Sexual crimes have been at pandemic proportions for more than a generation. Silence created severe injury to each survivor and allowed the prolific spread of these crimes. This disease of humanity has taken lives in the form of mental health challenges, addictions, and suicide. It’s been the silent virus infecting our homes, family systems, relationships, ​work environment, systems, ​and ou​r​​ a​bility to thrive as humans. I believe the remedy for #metoo is honesty, courage, and responsibility.
#covid19 pandemic is a new-to-human virus that is ​a ​​​different ​threat ​and strikingly similar in impact. Physical distancing, job loss, financial hardship, and threat from an invisible force have impacted ​our ​sense of well-being around the world. The remedy for #COVID19 is honesty, courage, and responsibility.
#metoo and #covid19 challenge our ability to be:
  • honest about how we each define our truth
  • courageous in speaking our truth
  • responsible for ourselves and how we impact those around us
Our boundaries matter. If we didn’t get the consent culture message that #metoo amplified, #covid19 is here to remind us we need to figure these things out, NOW.
What is my comfort level with physical proximity, touch, mask wearing, shopping, working, living? How do I tell you about my comfort level? ​How do I ask you to respect my choices? How do I learn to respect your decisions? ​When do I tell you, before you arrive, or once you breach my boundaries? How can we empower each other​, ​and especially our children​,​ to speak up for their well-being and boundaries?
With so much fear in our midst, I hope my clear and calm voice will cut through and deliver my truth regarding #metoo and #covid19. I believe we are all interconnected and cannot do this alone or without thinking about those we love, and the neighbors that we don’t love. I believe that wearing a mask deserves respect from those around me, just as I will respect those in my midst that don’t wear a mask​.​ I understand ​that your choice​​ is ​what brings you peace during a time of stress and anxiety.
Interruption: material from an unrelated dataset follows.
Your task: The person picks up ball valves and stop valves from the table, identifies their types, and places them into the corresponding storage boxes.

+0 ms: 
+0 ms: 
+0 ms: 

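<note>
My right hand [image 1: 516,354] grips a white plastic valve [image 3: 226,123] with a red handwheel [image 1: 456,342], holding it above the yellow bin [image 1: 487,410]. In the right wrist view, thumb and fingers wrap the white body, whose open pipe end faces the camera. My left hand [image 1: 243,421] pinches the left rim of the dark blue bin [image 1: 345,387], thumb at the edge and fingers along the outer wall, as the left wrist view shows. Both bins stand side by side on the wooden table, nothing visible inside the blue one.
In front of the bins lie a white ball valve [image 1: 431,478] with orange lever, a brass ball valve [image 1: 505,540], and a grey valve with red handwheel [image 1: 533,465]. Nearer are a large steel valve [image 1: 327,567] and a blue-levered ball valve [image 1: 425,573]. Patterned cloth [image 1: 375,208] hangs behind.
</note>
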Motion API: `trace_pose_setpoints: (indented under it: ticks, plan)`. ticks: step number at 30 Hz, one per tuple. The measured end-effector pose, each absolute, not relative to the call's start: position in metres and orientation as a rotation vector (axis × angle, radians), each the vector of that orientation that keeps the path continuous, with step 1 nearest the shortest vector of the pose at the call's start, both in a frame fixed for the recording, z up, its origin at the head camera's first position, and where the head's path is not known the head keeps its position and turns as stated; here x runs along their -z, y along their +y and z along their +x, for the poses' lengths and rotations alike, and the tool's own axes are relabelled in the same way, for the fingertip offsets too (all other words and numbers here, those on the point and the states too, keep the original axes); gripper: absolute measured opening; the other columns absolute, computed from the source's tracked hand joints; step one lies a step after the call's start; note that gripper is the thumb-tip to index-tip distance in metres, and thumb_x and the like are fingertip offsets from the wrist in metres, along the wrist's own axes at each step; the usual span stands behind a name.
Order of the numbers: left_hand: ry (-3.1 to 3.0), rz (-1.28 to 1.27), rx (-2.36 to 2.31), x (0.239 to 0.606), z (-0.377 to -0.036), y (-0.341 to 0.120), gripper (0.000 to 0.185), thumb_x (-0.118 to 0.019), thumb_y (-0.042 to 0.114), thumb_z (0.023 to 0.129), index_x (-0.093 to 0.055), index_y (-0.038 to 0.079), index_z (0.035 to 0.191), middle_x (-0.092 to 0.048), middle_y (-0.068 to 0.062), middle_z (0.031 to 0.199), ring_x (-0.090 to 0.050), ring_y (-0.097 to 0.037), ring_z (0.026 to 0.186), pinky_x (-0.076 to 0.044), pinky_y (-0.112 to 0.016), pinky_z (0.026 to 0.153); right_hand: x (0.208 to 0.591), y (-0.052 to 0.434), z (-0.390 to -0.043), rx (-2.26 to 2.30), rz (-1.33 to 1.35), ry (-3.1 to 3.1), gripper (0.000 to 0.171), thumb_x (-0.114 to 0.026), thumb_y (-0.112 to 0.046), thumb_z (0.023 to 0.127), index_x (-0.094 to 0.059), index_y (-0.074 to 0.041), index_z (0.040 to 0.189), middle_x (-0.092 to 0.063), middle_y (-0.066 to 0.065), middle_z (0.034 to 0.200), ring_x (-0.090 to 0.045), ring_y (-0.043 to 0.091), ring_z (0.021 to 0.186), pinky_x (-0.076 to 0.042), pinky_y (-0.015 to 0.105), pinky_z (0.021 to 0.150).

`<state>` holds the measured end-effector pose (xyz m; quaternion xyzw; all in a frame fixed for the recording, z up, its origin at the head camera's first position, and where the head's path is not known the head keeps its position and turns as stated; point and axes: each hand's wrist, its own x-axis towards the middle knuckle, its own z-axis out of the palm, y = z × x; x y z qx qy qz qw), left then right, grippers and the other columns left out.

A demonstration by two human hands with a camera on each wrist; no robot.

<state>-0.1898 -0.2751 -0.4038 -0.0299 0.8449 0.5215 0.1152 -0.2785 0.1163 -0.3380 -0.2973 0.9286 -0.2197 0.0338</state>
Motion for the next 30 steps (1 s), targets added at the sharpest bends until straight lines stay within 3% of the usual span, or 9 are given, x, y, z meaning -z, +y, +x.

I will ke​ep​ my distance​ if you don’t have a mask, not because I don’t like you, but because physical distance is what brings me peace.
I choose to believe we are all doing our best, I choose to respect every human, and I choose to be incredibly kind to myself and everyone I meet as we continue to shape our new normal with each pandemic. I will not shame you or judge you because I want us to all be empowered with our truth. My choices bring me inner peace, which tells me I am honoring my truth. I’ve been practicing speaking my truth for many years now, and it’s gotten easier to be pro-active and clear about my choices. I have much less anxiety when I know and communicate my boundaries, which brings me back to peace.
What can you more clearly define for yourself so you are prepared to speak your truth?
Be pro-active, communicate clearly, and experience peace.